» WORK TASK
Write out, word for word, the first line of the data below and every line after it through the one containing "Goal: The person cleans".

*** Opening of INFORMATION SHOWN ***

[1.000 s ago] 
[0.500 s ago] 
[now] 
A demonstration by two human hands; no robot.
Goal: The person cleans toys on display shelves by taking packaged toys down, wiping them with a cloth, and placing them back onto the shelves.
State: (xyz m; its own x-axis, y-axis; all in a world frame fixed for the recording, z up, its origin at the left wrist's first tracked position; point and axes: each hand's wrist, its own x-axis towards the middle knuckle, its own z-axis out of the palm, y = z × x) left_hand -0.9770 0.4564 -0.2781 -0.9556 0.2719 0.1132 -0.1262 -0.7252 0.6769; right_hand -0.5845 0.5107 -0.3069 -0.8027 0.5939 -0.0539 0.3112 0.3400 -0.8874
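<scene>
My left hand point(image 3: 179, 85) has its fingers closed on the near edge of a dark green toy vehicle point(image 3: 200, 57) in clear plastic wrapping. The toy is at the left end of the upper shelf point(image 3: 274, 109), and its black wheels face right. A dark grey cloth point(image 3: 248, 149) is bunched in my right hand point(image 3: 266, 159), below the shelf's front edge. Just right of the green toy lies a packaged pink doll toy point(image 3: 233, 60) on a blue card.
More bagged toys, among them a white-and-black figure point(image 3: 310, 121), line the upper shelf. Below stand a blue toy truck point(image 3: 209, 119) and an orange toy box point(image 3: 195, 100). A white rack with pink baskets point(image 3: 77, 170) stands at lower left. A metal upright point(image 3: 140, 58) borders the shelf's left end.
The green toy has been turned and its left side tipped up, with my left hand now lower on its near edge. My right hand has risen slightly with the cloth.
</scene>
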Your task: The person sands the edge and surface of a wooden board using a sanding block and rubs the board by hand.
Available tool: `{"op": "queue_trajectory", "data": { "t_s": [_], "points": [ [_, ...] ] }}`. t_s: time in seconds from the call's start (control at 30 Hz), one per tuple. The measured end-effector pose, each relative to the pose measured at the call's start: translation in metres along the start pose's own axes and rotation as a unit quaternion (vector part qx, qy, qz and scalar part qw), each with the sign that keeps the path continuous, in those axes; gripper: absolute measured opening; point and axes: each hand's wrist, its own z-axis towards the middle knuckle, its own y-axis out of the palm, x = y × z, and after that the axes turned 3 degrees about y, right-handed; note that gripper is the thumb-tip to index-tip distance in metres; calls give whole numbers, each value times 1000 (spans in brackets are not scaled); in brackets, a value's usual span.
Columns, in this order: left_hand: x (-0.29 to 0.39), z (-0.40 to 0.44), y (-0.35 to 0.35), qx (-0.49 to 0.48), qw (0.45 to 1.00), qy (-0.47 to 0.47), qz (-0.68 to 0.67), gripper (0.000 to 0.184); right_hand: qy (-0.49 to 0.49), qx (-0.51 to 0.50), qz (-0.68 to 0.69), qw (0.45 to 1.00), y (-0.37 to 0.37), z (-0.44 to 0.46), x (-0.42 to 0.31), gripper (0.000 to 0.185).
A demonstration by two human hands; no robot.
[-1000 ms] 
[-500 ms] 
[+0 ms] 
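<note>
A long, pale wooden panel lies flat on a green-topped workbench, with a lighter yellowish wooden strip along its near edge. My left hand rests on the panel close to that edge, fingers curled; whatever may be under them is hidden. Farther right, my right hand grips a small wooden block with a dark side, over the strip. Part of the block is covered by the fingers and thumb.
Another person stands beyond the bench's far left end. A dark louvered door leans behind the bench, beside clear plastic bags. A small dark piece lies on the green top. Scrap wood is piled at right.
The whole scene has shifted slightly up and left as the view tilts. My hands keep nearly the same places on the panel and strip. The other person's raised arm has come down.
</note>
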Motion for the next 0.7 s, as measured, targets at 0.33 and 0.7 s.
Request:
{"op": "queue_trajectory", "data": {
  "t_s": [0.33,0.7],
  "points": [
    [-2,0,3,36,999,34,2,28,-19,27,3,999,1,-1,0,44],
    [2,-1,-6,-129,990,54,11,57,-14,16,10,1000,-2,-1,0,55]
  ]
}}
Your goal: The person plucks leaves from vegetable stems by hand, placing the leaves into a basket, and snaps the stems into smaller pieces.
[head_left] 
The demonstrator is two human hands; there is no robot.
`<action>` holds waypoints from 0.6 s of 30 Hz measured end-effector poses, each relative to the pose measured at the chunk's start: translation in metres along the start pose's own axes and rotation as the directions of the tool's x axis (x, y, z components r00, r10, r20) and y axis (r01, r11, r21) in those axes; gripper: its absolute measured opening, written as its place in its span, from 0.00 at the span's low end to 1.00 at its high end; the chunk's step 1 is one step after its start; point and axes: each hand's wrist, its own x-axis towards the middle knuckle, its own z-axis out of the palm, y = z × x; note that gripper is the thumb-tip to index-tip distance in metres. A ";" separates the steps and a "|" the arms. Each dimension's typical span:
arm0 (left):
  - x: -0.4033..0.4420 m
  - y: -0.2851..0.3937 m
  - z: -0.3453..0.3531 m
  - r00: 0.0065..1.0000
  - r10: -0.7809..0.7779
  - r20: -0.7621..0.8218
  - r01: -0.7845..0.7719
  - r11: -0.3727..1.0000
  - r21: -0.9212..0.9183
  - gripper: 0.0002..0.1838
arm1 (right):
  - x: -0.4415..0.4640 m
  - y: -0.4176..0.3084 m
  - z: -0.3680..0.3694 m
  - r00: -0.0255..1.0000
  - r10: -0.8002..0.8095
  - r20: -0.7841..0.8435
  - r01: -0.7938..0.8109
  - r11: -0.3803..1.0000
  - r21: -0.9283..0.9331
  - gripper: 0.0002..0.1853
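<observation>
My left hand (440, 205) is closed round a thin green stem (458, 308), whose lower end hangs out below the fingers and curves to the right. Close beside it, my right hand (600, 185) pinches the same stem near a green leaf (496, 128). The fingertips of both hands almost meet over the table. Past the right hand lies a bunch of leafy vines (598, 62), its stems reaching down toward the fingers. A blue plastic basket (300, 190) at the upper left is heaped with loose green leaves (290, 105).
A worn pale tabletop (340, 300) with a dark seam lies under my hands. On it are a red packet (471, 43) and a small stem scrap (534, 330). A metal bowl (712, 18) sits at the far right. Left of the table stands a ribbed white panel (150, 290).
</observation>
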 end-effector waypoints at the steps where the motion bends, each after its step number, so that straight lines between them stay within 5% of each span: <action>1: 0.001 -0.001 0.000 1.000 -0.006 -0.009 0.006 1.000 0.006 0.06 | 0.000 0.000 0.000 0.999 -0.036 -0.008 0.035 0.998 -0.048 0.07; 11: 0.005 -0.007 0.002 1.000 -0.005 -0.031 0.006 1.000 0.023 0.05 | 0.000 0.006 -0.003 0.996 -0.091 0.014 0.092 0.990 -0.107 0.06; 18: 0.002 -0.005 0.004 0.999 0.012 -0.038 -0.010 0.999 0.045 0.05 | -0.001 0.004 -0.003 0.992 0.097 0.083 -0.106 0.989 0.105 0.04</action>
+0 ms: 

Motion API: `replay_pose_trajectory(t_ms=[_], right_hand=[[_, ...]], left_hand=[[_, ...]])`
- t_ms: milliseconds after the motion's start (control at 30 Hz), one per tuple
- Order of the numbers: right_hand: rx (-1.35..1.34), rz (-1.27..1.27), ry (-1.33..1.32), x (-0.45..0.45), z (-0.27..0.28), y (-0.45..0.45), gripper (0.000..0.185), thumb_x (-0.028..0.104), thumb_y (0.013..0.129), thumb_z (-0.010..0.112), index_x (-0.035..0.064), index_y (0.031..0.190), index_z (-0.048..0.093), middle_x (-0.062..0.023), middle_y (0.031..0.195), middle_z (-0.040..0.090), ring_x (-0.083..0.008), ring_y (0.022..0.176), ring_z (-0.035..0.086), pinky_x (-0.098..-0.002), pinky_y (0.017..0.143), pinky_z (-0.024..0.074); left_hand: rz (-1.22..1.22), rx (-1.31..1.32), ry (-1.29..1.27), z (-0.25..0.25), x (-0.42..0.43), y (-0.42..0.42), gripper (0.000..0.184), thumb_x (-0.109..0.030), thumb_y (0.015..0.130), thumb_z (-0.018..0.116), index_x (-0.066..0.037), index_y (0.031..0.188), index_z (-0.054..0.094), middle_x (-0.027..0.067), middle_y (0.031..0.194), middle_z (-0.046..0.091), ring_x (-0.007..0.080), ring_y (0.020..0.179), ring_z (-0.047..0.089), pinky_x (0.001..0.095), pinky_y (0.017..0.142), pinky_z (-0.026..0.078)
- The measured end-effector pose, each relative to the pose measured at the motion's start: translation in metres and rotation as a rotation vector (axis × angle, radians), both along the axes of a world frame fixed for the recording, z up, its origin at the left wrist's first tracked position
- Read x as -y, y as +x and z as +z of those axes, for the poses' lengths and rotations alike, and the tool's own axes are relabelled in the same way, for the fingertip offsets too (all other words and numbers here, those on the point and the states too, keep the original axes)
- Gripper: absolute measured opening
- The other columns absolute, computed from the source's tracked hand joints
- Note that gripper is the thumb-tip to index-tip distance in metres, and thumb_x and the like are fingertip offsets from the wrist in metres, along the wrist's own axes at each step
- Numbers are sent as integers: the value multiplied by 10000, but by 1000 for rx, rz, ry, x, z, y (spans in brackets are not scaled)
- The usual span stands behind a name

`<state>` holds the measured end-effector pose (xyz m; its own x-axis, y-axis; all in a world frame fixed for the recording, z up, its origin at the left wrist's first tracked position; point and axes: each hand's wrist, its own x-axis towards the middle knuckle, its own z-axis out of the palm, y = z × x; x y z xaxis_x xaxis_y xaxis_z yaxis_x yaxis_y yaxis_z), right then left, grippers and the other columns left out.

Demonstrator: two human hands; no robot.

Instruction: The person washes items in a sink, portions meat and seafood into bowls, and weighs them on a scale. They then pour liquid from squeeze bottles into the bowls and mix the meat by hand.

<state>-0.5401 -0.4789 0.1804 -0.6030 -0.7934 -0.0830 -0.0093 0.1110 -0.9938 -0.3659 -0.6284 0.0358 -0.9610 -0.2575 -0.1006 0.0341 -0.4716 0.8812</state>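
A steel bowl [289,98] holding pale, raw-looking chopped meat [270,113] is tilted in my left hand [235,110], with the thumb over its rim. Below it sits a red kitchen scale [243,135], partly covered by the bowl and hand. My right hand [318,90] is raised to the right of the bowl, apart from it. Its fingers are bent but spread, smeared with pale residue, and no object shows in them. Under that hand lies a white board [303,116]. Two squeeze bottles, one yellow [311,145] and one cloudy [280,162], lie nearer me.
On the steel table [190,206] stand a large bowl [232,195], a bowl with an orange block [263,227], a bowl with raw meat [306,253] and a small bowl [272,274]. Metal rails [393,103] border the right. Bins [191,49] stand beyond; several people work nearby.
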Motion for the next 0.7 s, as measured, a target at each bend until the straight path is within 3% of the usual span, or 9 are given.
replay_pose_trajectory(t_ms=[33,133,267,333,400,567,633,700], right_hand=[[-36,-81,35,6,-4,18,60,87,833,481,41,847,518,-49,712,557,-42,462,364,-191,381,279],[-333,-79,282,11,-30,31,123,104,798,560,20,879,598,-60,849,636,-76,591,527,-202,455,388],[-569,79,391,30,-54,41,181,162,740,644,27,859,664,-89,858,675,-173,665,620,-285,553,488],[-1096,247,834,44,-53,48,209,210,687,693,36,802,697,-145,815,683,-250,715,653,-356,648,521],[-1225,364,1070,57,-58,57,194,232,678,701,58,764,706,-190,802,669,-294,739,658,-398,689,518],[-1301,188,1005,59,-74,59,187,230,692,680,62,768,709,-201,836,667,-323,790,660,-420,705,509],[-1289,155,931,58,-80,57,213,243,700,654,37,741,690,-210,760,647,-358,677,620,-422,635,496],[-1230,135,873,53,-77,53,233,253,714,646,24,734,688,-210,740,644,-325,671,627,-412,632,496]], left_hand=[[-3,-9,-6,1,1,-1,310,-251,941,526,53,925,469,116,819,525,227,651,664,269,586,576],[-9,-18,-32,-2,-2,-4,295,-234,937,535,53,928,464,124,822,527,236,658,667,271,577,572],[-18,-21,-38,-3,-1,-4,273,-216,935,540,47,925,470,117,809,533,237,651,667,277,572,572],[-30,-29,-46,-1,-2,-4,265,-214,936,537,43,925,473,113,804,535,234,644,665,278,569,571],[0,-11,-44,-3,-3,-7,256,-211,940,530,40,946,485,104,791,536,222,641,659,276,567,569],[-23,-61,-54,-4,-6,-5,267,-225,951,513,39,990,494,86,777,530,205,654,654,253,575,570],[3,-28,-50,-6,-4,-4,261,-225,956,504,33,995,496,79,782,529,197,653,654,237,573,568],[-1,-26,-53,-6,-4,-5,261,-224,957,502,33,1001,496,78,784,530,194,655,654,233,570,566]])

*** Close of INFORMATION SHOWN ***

» EXERCISE OUTPUT
[1.000 s ago] 
[0.500 s ago] 
[now] 
A demonstration by two human hands; no robot.
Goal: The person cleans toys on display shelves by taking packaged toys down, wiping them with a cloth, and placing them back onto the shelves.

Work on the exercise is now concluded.